A Priors Audit includes:
Identifying dominant assumptions—in my work, these include beliefs about wealth, risk, creditworthiness, and deservingness.
Mapping which beliefs are identity-protective (hardened priors) versus fact-sensitive (soft priors).
Ranking which data points have historically produced belief updating.
Testing “updating thresholds” through small-scale experiments.
Identify and Deploy High-Leverage Counter-Messengers
The common advice—”use trusted messengers”—is too generic for influencing capital flows. The key audiences who decide where money goes (bank risk officers, municipal CFOs, foundation investment committees) do not update their beliefs when progressive advocates repeat familiar arguments. Their priors are shaped by industry norms, regulatory pressures, and peer influence—making them hard priors. This is where counter-messengers become essential: credible voices from within the decision-makers’ own worldview.
A) Map the “Belief Gatekeepers.”
Identify whose priors determine how money moves and rank potential messengers based on:
Credibility with target decision-makers
Narrative fluency
Economic or technical authority
Unexpectedness/identity contrast—the single biggest predictor of belief updating
B) Deploy counter-messengers when priors are most malleable.
Examples include:
Investment committee meetings
Public budget cycles
Federal funding windows
Major narrative controversy moments (e.g., the current affordability discourse)
C) Track belief-updating outcomes.
Use pre/post assessments to measure whether:
Risk perceptions changed
Appetite for innovation grew
Capital allocations shifted
Sequence Evidence Using an “Updating Ladder”
Beliefs shift gradually, but in predictable stages. New facts only land if the prior belief is soft enough to absorb them.
Sequence evidence from least to most challenging:
Adjacent, Low-Conflict Facts (that don’t threaten identity)

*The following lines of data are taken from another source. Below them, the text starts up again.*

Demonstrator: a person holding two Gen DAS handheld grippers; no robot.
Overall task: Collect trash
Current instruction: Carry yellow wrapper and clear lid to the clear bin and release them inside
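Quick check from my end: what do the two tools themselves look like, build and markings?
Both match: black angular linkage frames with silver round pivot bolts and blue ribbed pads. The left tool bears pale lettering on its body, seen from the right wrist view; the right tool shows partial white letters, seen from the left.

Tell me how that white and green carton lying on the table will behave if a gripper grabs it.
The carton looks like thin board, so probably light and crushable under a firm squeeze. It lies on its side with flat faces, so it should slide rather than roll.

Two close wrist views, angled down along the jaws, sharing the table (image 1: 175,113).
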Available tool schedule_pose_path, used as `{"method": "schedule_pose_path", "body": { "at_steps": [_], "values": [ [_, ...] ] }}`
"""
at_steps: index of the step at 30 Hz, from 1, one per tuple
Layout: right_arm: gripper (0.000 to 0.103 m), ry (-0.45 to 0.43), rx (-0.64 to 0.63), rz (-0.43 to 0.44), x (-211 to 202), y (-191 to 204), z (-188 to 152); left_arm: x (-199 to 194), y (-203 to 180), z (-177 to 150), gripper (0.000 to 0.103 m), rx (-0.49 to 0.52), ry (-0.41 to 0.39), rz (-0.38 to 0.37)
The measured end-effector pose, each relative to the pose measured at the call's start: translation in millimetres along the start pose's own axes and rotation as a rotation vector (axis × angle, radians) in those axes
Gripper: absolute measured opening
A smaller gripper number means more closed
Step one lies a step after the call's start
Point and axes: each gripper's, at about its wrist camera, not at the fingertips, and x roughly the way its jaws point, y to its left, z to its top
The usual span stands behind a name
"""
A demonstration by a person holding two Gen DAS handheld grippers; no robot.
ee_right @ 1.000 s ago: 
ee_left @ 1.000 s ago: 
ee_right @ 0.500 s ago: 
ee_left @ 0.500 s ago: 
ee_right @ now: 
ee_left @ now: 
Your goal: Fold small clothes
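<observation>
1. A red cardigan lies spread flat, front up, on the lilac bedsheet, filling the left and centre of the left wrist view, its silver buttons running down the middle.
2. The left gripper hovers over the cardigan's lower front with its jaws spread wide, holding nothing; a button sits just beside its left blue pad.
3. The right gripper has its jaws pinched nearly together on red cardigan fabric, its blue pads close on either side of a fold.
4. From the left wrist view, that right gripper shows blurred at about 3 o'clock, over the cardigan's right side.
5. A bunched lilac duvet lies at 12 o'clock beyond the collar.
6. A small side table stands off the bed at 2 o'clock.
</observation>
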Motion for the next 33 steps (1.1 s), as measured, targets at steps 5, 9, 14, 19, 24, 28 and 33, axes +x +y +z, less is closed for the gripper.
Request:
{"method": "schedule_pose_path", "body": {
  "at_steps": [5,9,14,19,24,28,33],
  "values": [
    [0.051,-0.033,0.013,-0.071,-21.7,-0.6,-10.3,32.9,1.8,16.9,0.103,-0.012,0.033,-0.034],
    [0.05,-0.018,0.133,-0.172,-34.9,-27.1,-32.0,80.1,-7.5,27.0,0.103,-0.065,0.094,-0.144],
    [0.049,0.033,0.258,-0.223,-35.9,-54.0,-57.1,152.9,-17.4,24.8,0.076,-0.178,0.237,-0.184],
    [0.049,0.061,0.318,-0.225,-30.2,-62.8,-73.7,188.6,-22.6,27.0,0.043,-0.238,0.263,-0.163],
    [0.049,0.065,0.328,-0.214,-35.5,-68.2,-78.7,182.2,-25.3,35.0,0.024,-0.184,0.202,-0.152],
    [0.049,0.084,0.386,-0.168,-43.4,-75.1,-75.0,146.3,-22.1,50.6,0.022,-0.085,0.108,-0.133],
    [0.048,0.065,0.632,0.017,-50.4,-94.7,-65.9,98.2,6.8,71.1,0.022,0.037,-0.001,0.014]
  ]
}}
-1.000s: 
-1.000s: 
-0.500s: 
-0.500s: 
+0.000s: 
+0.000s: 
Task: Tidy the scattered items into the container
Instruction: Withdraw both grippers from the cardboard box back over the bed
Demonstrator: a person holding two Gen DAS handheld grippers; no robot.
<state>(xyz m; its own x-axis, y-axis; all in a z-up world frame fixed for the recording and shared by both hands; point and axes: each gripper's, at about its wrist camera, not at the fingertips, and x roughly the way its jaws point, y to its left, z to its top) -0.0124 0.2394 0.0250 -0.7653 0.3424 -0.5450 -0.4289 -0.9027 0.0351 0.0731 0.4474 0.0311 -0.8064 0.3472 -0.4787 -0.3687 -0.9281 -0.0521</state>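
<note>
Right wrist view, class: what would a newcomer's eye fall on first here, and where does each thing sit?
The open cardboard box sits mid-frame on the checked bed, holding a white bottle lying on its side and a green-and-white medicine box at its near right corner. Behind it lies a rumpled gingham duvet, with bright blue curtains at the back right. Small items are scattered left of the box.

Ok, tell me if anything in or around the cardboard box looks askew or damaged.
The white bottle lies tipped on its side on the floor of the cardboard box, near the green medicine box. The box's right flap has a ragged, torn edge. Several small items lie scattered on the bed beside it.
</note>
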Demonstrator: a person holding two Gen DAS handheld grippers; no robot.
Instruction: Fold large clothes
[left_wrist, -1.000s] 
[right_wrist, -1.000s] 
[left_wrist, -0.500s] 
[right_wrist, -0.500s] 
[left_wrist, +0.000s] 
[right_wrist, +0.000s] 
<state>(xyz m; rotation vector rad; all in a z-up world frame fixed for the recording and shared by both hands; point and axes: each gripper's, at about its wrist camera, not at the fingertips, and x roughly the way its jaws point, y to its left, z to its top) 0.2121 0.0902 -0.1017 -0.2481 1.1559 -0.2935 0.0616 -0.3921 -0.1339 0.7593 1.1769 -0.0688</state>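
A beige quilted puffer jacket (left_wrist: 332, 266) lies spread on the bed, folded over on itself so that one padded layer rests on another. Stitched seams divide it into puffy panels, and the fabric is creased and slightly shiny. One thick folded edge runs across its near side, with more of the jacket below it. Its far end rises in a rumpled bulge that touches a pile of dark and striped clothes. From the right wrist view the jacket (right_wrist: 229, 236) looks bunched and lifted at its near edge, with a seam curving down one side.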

For example: “Small businesses create the majority of US jobs“
Value-Aligned Contextual Bridges
Messages that connect to widely held principles like fairness and economic growth
Identity-Congruent Narratives
Deploy counter-messengers
Difficult, Hard Truths
Present previously rejected or ignored evidence after trust is established
Clear Decision Pathway
Immediately connect the belief change to a specific ask
The challenge isn’t producing new evidence—it’s designing strategies that change how people receive it. Bayesian reasoning offers a disciplined framework to make narrative change work more precise and more effective.